Skydance Sweetens Offer For Paramount Global

Skydance Sweetens Offer For Paramount Global

David Ellison’s Skydance has sweetened its offer to acquire Paramount Global, Deadline has learned, in an attempt to make it more palatable to the company’s Class B stockholders.

Shareholders have trashed the outlines of a previous deal and threatened to sue. Ellison’s original offer was to buy out Par’s controlling shareholder Shari Redstone for a significant premium, resulting in a windfall for her, and then merge Skydance into Paramount keeping the combined company public. Stockholders wanted to be bought out at a premium as well.

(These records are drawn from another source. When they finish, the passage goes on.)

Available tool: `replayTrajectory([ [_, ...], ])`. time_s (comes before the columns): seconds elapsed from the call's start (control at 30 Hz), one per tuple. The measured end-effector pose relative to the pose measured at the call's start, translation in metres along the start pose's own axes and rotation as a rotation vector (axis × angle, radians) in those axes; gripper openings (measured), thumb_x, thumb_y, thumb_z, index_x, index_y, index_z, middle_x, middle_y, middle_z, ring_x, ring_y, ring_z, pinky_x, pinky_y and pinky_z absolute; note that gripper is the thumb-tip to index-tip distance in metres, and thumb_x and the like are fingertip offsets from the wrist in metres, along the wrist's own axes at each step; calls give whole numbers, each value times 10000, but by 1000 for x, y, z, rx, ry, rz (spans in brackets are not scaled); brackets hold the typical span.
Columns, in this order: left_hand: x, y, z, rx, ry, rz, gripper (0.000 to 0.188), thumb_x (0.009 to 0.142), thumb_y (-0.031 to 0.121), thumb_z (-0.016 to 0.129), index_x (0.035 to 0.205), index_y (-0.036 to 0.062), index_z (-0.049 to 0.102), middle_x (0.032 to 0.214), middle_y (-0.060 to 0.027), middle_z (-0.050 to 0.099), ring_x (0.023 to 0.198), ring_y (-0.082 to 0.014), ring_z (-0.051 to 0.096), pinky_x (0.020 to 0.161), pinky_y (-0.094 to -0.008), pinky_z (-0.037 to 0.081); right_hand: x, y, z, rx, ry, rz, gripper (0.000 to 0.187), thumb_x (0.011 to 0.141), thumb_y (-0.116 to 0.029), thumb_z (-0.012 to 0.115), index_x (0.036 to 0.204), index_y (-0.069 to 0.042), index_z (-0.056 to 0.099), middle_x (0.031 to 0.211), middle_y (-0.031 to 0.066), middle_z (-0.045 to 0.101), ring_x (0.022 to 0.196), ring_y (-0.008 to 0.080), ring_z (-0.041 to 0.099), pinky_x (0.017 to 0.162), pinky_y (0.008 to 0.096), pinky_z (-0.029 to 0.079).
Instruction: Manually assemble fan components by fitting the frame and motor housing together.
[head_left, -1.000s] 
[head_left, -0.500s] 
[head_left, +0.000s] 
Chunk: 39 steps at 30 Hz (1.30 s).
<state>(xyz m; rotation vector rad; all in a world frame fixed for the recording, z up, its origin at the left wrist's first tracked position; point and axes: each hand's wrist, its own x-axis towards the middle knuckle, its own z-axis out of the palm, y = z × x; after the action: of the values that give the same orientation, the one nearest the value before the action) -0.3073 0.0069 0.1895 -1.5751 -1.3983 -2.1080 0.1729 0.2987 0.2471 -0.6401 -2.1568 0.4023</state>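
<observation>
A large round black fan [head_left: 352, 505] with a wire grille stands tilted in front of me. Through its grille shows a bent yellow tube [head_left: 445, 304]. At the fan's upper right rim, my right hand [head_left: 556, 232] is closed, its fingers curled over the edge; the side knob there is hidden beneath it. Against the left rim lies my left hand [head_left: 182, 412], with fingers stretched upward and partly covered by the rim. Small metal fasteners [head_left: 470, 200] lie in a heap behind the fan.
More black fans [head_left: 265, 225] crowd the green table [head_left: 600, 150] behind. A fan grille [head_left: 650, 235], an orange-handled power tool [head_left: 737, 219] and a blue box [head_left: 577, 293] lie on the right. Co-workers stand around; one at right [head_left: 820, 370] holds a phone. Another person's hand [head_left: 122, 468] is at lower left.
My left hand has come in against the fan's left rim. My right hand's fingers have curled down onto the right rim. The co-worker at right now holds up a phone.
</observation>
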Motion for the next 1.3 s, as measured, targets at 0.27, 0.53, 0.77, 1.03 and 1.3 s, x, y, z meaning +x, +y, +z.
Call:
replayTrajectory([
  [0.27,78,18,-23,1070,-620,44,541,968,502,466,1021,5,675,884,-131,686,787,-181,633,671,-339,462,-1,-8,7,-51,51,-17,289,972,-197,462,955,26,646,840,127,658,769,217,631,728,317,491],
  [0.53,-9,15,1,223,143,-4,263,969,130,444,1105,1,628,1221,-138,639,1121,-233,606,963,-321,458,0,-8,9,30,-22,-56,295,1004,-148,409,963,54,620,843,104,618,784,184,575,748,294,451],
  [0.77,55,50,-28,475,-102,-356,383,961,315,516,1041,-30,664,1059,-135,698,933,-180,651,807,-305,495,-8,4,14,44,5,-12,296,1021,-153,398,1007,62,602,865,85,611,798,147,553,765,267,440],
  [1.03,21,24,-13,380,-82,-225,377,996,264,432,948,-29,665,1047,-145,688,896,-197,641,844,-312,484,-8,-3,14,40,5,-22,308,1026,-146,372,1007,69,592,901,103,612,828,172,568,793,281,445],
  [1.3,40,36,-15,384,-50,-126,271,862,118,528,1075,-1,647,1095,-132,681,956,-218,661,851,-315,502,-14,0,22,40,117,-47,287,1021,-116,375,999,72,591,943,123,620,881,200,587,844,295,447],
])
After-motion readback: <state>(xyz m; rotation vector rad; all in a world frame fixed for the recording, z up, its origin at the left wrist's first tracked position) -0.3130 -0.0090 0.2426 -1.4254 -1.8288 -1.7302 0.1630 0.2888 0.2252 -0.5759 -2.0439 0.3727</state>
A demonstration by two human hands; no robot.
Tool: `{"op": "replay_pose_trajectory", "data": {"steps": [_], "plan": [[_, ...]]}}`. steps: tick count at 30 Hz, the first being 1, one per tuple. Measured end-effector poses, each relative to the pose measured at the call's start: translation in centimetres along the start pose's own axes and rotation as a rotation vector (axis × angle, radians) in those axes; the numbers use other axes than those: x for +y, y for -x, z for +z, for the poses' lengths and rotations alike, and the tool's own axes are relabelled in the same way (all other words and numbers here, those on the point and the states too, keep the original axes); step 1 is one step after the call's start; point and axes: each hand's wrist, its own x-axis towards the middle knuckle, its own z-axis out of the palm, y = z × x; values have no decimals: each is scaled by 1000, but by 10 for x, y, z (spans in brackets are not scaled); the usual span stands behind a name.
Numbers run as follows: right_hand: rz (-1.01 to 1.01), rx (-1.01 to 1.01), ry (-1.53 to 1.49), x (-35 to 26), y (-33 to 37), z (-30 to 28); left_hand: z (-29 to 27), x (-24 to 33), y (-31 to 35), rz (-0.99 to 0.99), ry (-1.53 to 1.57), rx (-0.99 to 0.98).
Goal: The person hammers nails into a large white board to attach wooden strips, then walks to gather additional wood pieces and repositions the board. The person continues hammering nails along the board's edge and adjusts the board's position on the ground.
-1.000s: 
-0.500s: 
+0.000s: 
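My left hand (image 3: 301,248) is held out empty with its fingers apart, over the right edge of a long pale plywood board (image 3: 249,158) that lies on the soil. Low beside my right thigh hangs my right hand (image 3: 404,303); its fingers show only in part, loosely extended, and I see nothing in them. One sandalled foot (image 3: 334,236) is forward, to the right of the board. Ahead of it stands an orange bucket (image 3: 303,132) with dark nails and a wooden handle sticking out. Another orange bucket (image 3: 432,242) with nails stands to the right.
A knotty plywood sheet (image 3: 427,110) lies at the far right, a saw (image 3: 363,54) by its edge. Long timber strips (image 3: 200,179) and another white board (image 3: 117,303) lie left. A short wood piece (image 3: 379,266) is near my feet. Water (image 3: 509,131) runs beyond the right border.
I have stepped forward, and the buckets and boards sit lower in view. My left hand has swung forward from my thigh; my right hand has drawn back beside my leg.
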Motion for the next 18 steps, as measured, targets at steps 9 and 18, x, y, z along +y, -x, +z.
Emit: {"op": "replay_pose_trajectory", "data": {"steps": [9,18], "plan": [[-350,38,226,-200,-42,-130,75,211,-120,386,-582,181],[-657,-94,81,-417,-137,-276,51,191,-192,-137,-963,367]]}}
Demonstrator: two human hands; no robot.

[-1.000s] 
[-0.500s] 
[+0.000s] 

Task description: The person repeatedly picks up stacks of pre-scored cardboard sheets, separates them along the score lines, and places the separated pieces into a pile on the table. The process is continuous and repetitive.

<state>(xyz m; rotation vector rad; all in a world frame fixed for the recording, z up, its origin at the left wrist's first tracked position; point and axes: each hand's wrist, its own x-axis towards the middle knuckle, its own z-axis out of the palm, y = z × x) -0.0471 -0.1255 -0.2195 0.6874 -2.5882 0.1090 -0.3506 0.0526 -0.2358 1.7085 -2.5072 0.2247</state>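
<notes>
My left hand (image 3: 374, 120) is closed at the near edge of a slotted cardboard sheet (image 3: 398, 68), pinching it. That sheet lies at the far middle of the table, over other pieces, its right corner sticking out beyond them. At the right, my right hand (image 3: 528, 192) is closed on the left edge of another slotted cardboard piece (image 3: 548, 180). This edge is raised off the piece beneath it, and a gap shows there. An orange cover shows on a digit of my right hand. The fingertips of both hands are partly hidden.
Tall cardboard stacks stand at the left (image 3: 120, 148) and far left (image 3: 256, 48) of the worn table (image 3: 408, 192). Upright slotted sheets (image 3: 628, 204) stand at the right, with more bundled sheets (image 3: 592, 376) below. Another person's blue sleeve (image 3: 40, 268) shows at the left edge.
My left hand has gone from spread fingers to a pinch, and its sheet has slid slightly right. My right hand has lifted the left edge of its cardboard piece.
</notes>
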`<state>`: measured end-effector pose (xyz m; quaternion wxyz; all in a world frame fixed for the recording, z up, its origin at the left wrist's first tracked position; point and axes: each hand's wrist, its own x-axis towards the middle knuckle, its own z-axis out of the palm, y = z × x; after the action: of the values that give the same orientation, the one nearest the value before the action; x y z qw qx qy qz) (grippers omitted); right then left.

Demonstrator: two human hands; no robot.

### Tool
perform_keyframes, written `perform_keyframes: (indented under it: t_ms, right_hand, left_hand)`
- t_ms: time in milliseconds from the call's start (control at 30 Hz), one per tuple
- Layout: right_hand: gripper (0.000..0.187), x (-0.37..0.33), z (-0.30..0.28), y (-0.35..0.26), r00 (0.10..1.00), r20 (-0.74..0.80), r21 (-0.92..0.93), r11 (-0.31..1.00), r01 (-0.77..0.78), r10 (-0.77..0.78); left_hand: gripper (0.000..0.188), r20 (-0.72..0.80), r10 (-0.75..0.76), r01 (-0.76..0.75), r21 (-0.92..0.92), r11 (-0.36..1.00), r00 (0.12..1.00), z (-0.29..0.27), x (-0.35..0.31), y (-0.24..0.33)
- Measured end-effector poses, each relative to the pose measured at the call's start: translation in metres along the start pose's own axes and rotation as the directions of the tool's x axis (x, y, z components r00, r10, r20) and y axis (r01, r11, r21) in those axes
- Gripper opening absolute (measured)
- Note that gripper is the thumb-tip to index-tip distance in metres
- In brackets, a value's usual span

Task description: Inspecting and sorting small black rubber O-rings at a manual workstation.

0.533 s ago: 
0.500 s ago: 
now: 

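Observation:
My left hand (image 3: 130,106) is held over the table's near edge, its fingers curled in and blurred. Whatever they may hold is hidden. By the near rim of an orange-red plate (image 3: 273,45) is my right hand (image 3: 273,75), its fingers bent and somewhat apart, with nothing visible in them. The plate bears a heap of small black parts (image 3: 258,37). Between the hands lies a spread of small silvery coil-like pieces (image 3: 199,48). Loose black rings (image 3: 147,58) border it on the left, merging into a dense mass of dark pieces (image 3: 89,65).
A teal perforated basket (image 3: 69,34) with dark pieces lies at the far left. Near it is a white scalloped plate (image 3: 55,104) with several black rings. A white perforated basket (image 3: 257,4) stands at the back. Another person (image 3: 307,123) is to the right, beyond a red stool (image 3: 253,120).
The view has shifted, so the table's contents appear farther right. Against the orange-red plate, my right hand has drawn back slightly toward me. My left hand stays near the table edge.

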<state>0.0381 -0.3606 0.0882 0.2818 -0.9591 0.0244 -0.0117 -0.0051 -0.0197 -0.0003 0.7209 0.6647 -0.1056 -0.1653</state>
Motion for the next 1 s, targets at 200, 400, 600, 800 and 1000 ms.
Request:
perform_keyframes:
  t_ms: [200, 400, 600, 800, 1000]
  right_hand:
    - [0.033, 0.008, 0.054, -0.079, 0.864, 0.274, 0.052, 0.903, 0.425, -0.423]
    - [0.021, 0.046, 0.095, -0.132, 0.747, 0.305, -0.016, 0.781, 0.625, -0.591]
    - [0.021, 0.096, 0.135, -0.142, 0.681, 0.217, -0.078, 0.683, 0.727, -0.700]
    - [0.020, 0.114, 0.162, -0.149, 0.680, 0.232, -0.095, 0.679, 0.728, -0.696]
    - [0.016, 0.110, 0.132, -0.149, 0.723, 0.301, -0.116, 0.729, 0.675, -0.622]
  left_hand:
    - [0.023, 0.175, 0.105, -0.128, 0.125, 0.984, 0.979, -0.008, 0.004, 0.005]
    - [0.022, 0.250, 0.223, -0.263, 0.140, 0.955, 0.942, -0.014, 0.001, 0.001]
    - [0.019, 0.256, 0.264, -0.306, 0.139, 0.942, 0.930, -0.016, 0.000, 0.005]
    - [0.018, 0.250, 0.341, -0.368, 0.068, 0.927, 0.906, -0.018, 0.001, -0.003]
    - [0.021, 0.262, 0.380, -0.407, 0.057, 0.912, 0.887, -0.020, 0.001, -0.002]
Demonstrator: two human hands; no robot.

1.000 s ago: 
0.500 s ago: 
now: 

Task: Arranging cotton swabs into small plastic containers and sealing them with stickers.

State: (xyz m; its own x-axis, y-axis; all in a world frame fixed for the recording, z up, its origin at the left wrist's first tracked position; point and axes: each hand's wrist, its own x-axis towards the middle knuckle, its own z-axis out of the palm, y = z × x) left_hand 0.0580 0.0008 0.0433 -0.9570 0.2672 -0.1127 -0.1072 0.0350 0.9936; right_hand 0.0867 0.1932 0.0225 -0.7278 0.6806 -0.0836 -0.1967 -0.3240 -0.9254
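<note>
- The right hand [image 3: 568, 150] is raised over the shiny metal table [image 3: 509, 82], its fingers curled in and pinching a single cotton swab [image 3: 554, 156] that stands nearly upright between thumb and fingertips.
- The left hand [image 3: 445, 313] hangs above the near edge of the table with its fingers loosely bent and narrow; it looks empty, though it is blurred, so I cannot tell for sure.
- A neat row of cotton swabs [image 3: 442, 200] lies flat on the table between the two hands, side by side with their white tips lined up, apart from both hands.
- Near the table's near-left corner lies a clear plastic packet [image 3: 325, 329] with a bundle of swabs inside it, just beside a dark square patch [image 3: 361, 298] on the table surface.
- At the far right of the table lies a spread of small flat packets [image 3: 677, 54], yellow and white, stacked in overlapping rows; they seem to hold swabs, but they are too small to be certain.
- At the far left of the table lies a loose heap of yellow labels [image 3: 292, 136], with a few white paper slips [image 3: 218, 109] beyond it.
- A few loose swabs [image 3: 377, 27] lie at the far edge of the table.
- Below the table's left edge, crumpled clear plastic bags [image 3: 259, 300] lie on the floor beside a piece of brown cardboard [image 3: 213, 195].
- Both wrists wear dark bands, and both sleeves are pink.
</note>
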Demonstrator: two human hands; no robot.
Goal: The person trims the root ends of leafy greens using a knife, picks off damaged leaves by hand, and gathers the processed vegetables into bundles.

Skydance, backed by Oracle co-founder Larry Ellison and Gerry Cardinale’s RedBird Capital, sweetened the offer once late last month — offering to buy out a certain number of Class A voting shares from stockholders other than Redstone — as an exclusive monthlong negotiating period with Par ended. That still left owners of the Class B non-voting stock, who are the majority of shareholders, furious.

The parameters of the revised bid couldn’t be learned immediately but Deadline understands that Skydance is putting more money in and restructuring the deal to make it more palatable to the Class B folks.

As the Skydance exclusive talks ended with no deal, Sony jumped in for a $26 billion bid with private equity giant Apollo, that was later downsized in some fashion in a letter of intent Sony signed with Par. about two weeks ago. Those conversations were not exclusive and Skydance remained in the mix.

All offers are being evaluated by a special committee of Paramount’s board of directors. Three on that committee — Dawn Ostroff, Nicole Seligman and Frederick Terrell — will formally exit the board as of the company’s annual shareholder meeting next Tuesday. Another board memeber, Robert Kieger, will also be leaving. Par announced the upcoming departures — which will leave it with a greatly downsized board — earlier this year to widespread speculation on what it meant for a deal.

Par hasn’t said whether the three had continued to serve actively on the pared down committee after their pending departures were announced or what the committee composition is now, or will be after the meeting where shareholders vote for directors among other issues on the agenda. The committee in any case is just there for a recommendation, with Redstone the decider and, some feel, a wildcard.